A typical build command (enabled tests will require LLVM lit and FileCheck) looks as follows:
mkdir build
cd build
cmake -DCMAKE_BUILD_TYPE=Debug -DCMAKE_INSTALL_PREFIX=/your/installdir -DENABLE_TESTS=ON -DMPI_C_COMPILER=mpicc -DMPI_CXX_COMPILER=mpicxx -DLLVM_FILECHECK_PATH=/your/path/to/FileCheck -DLLVM_LIT_PATH=/your/path/to/lit ..
make -j8 install
Details on how to build MUST can also be found on our webpage of production-ready releases: https://itc.rwth-aachen.de/must/.
Note that OpenSHMEM support is only experimental. It works with the OpenSHMEM implementation included with OpenMPI (tested with version 4.1.1) and requires adaption of UCX (see next paragraph).
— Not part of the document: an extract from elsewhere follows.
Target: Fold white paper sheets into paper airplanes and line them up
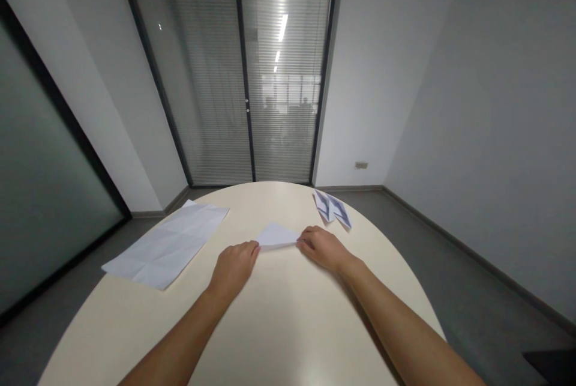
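Note:
A small folded sheet of white paper (276, 235), pointed at its far side, lies between my two hands over the middle of the table. My left hand (234, 263) pinches its left corner, fingers closed together. At the opposite corner, my right hand (323, 246) grips the paper between thumb and fingers. The near edge of the paper runs nearly straight from one hand to the other. Parts of both corners are hidden under my fingers.
Creased white sheets (173, 242) lie at the left of the round cream table (270, 326), reaching its edge. Folded paper pieces (332, 208) rest near the far right edge. Beyond stands a glass door (283, 134) with blinds.

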A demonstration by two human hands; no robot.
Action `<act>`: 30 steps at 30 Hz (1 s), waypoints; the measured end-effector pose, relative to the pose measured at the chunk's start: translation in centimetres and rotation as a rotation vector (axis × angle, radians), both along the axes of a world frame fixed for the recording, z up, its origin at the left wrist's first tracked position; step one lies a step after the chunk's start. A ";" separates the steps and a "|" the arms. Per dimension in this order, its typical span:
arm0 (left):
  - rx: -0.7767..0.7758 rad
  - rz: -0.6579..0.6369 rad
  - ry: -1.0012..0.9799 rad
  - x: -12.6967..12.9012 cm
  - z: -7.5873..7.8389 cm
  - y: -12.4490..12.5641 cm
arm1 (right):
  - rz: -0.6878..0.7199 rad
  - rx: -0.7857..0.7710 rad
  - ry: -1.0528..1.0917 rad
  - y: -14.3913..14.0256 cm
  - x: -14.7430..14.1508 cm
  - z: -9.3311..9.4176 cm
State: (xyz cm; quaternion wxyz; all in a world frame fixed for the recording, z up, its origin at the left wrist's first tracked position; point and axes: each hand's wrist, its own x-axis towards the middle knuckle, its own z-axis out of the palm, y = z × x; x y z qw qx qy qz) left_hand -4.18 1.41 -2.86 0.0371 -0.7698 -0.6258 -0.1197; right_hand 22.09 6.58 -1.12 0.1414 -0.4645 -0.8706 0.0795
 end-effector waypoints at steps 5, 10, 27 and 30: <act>0.019 0.053 -0.078 -0.3 -0.5 0.4 | -0.065 -0.015 0.065 0.4 -0.2 -0.9; 0.017 0.116 -0.099 -0.4 -0.9 0.6 | -0.151 0.012 0.062 0.8 -0.7 -1.6; 0.049 -0.234 -0.116 -0.8 -3.1 1.5 | -0.168 0.189 0.037 0.2 -2.0 -1.9; 0.048 -0.217 -0.118 -0.4 -2.8 1.2 | -0.008 0.240 0.047 -1.2 -3.3 -1.7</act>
You should pass oshcc
and oshcxx
as MPI_C_COMPILER
and MPI_CXX_COMPILER
to CMake. The OpenSHMEM module and tests will only be built if an OpenSHMEM (liboshmem) installation is detected.
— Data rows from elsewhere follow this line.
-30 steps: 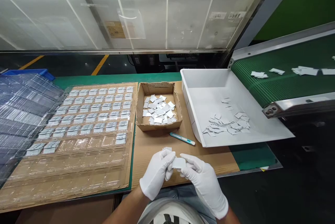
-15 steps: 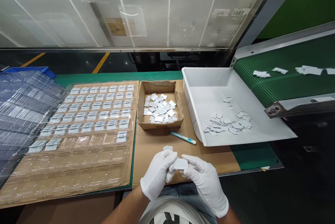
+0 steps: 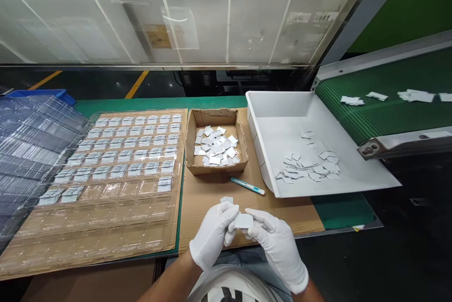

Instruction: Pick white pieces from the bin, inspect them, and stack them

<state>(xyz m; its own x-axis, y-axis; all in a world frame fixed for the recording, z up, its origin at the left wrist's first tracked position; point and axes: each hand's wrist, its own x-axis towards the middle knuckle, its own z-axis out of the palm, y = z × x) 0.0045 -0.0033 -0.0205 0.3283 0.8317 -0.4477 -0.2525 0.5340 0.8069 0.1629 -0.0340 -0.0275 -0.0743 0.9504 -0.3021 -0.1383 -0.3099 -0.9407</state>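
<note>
Between my two white-gloved hands is a small flat white rectangular piece, held level near the table's front edge. My left hand pinches its left side, and the fingers of my right hand close on its right side. Whether it is one piece or a thin stack I cannot tell. Just beyond my left fingers, a small stack of similar white pieces rests on the cardboard sheet. Farther off, a turquoise-and-white utility knife lies on that sheet.
A cardboard box holds loose white pieces. Right of it, a white plastic bin contains more, below a green conveyor belt carrying several. At left lies a clear compartment tray with stacks in its far rows, beside piled clear trays.
</note>
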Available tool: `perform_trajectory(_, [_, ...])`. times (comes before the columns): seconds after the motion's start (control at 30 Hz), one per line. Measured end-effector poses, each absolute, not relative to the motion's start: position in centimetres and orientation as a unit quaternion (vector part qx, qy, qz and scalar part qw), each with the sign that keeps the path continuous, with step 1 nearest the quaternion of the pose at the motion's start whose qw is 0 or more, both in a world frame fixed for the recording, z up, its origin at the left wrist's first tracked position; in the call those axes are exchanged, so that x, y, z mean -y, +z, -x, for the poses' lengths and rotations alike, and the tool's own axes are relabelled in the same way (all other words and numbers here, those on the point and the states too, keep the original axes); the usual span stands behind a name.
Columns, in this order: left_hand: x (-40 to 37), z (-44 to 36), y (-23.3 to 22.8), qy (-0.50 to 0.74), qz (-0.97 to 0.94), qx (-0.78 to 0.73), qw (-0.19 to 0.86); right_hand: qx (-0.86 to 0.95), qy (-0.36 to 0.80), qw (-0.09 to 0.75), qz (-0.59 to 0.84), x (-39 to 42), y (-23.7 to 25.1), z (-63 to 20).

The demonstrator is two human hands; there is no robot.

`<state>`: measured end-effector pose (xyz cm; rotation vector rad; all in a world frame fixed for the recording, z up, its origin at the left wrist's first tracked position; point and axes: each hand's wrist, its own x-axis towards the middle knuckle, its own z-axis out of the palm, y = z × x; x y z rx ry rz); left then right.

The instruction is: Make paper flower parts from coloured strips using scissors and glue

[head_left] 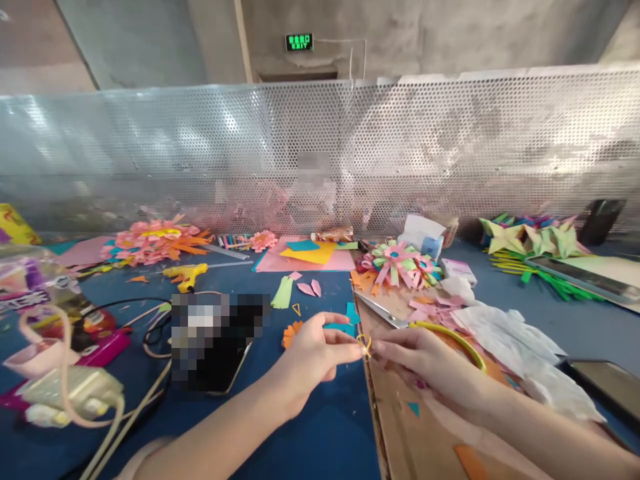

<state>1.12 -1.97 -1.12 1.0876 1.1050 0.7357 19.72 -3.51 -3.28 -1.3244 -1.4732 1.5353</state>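
Observation:
In front of me a small yellow paper loop [367, 348] is held up at the edge of the cardboard. My left hand [313, 350] pinches it from one side between thumb and index finger. From the other side my right hand [430, 360] grips it with closed fingertips. Just past the right hand lie scissors with a yellow handle [473, 348], partly covered by that hand. An orange paper flower [291, 333] peeks out behind my left hand, near a second small yellow loop [297, 309] and blue paper pieces [351, 317].
A cardboard sheet [410, 450] covers the right of the blue table. At left are a phone [225, 353], cables, a power adapter [75, 393] and a yellow glue gun [186, 275]. Behind stand paper flowers [400, 265] and a perforated metal screen [300, 133]. Crumpled tissue [515, 340] lies right.

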Motion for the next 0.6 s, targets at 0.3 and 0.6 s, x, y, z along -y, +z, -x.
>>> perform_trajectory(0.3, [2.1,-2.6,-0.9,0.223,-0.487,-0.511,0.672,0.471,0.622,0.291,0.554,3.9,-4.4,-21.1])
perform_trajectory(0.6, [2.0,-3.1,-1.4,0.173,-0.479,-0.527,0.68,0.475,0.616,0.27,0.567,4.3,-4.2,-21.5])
The way how OpenMPI internally uses UCX to implement OpenSHMEM breaks with the multithreading that MUST internally requires to exchange data. UCX will throw assertions that will prevent to run OpenSHMEM programs with MUST at all. A workaround to avoid that is to remove the corresponding assertions in UCX. We provided a patch for that in the patches
directory (tested with UCX 1.11.2).
For details on the supported OpenSHMEM functions, see the source/tests/VectorClock/OpenSHMEM directory and test cases on OpenSHMEM support.
The vector clock implementation comes with LLVM lit
tests included in source/tests/VectorClock. In order to run them, you have to enable tests in CMake with -DENABLE-TESTS=ON
and ensure that you have LLVM lit
installed. To run the vector clock tests, you should run in your build directory
lit tests/VectorClock
If you want to test the implementation on your own programs, you can run MUST using the layouts provided in the layout_samples folder. We provided 3 example layouts:
- layout_mpi_tool_procs.xml: Vector clock analysis on MPI using tool processes (default, this is how we also measured the SPEC 2007 benchmarks)
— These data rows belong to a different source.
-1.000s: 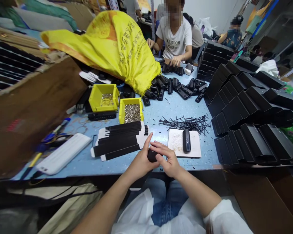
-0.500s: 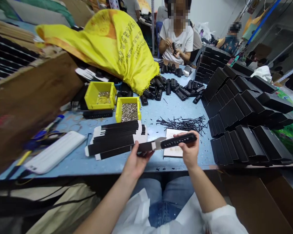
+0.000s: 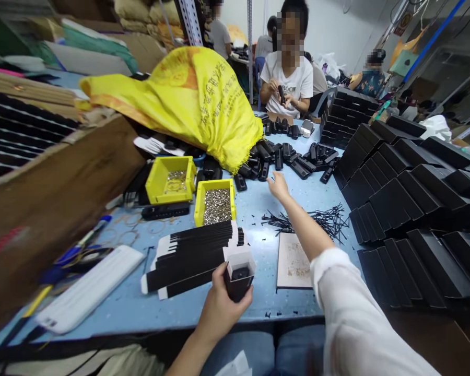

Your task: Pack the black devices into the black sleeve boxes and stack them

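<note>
My left hand (image 3: 225,308) is closed around a small black box (image 3: 238,288) with raised white flaps, tilted so that its open end faces up and towards me. A black plastic piece (image 3: 241,272) sits inside it. My right hand (image 3: 278,186) is stretched far across the table, empty, its fingers apart. It is nearest to a heap of black plastic pieces (image 3: 297,166), just short of the closest ones. Left of the box lies a stack of flattened black cartons (image 3: 198,256) with white ends.
Two yellow bins (image 3: 199,215) hold small metal parts. Black thin strips (image 3: 329,219) lie beside a white board (image 3: 288,263). Stacked black boxes (image 3: 399,193) line the right. A yellow sack (image 3: 188,99) covers the back left. A co-worker (image 3: 288,78) sits opposite, holding a black piece.
The black piece that my right hand held at the box's mouth is now inside the box. My left hand has turned the box upward. My right hand has moved away to the heap.
</note>
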`<state>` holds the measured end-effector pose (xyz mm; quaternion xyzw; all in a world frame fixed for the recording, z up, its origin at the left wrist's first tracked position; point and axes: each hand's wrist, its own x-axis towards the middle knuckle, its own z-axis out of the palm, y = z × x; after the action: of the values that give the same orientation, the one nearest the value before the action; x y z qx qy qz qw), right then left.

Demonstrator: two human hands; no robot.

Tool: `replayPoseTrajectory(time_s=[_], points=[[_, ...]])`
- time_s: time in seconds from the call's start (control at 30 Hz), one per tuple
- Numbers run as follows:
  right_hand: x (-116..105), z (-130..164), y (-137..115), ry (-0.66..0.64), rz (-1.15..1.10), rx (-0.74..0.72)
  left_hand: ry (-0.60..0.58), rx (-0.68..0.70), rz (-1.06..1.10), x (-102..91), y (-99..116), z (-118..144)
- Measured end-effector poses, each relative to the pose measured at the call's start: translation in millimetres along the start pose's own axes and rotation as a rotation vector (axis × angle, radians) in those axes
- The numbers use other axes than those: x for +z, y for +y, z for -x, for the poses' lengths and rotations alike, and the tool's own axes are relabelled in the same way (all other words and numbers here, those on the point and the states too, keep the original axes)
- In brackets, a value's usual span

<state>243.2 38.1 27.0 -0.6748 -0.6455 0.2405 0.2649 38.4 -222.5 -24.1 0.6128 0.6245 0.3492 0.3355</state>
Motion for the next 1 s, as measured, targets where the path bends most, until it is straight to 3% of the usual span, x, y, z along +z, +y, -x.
replayPoseTrajectory(time_s=[0.07, 0.17, 0.23, 0.33, 0.5, 0.57, 0.63, 0.7, 0.8, 0.87, 1.0], points=[[2.6, -37.8, 8.3, 0.0, 0.082, 0.093, -0.076, 0.048, -0.054, -1.4, -2.4, -3.2], [12.1, -41.6, 22.5, -0.08, 0.104, 0.07, -0.123, 0.106, -0.09, -4.8, -2.6, -11.6], [16.5, -17.2, 30.7, -0.13, 0.105, 0.035, -0.09, 0.115, -0.091, -5.1, -0.1, -19.4], [10.3, 45.0, 35.5, -0.157, 0.066, 0.005, -0.08, 0.086, -0.1, -0.7, 6.9, -30.5], [-10.3, 171.7, 18.2, -0.056, -0.444, -0.19, -0.192, 0.107, -0.13, 8.5, 16.8, -32.4], [-8.7, 206.7, 12.3, -0.04, -0.433, -0.327, -0.164, 0.135, -0.107, 10.4, 15.0, -28.9], [-1.8, 224.5, 12.1, -0.016, -0.391, -0.377, -0.119, 0.208, -0.078, 12.3, 10.2, -25.7], [8.2, 229.3, 15.8, 0.007, -0.516, -0.24, -0.117, 0.31, -0.073, 14.5, 5.5, -23.6], [24.7, 229.3, 19.8, -0.141, -0.784, -0.039, -0.16, 0.371, -0.055, 16.6, 6.8, -22.3], [32.5, 231.9, 18.5, -0.234, -0.849, -0.104, -0.172, 0.313, -0.012, 15.8, 15.1, -22.1], [34.9, 239.5, 12.5, -0.201, -0.802, -0.253, -0.265, 0.104, 0.04, 11.2, 36.4, -21.3]])
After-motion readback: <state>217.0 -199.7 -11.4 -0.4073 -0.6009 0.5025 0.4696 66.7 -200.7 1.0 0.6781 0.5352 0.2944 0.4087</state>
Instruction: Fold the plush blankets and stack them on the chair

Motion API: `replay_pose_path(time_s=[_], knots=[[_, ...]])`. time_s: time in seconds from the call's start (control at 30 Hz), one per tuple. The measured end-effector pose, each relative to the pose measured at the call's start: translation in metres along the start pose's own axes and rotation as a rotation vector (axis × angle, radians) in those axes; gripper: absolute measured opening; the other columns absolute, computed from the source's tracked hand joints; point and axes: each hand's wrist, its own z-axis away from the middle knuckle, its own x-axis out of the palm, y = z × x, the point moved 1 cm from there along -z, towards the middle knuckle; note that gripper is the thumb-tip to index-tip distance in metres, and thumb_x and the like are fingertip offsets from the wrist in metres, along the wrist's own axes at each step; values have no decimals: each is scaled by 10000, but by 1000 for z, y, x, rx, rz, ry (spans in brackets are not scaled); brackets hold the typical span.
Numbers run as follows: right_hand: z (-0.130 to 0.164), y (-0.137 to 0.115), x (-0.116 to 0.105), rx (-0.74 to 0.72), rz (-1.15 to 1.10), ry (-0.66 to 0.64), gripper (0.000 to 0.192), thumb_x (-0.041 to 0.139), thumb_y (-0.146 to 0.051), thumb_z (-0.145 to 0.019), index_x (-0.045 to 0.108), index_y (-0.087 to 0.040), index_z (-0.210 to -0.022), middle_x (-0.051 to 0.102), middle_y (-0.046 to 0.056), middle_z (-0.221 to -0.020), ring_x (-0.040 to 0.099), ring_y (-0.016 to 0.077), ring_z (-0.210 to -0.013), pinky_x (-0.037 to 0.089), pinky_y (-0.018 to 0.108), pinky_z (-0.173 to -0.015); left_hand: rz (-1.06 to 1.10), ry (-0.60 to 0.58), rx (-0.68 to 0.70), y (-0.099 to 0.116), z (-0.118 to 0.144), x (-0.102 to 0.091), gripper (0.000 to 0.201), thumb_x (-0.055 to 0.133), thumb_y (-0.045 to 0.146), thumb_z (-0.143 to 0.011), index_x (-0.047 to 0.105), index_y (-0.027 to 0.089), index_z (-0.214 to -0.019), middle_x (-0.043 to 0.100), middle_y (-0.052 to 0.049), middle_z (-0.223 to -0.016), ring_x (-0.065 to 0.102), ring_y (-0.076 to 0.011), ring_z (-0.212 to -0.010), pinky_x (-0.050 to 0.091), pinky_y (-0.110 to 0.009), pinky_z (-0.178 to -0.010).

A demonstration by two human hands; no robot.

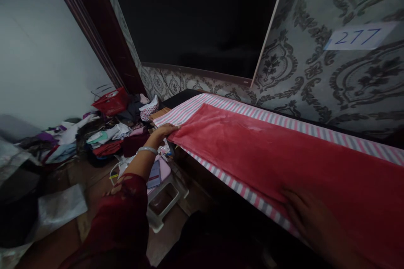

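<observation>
The left hand (pixel 167 129) has its fingertips on a corner of a long, soft red cloth (pixel 252 147), while the right hand (pixel 311 216) lies dim at its near edge, fingers extended; I cannot tell whether either grips. The step in hand appears to be straightening the red cloth; the next move calls for even tension between both hands. Around them, a pink, grey and white striped cloth (pixel 184 112) lies underneath, over a dark counter (pixel 181 98). Below the left forearm, a white plastic stool (pixel 157 221) crowds the space. Beyond the left hand sit heaped multicoloured clothes (pixel 109 134) and a red plastic basket (pixel 110 101); ahead, a wide black screen (pixel 202 12) bounds the reach.
</observation>
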Motion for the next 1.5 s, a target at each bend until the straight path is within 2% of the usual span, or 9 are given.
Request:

- layout_mpi_tool_threads.xml: Vector clock analysis on MPI using tool threads, no additional MPI processes required
- layout_shmem_tool_threads.xml: OpenSHMEM using tool threads to do the vector clock analysis (tool processes for OpenSHMEM are currently not supported)
Modify the layout XML file and replace #NUM_PROCS#
with the desired number of processes your MPI program should be run with. Then, run the following command:
/your/installdir/bin/mustrun --must:layout $(pwd)/layout_sample.xml ./my_application
This will invoke MUST together with mpiexec
and run your application. In case you built MUST in Debug
mode or you set VC_DEBUG
in the vector clock module, you will see output of the vector clock module.
The eval_results
folder contains the measurements of all SPEC MPI 2007 benchmarks. In addition to the data in the paper, it also contains evaluation results for the benchmarks that only have an mref data set.
The results for the different setups split nodes and shared nodes are available in the respective subfolders.
The evaluation results are stored
- per benchmark (see bench-*.csv)
- per node configuration (see node-*.csv)
We provide our Slurm-based measurement suite that we used on RWTH CLAIX. It serves as a starter to reproduce the SPEC MPI 2007 measurements on other systems / setups. Access to the SPEC MPI 2007 benchmarks is required. Details are provided in the README of the subfolder.
We did the SPEC MPI 2007 measurements on RWTH CLAIX18 with the following MPI + compiler configuration:
- Intel MPI 2018.5
- Intel C/C++ and Fortran compiler 19.0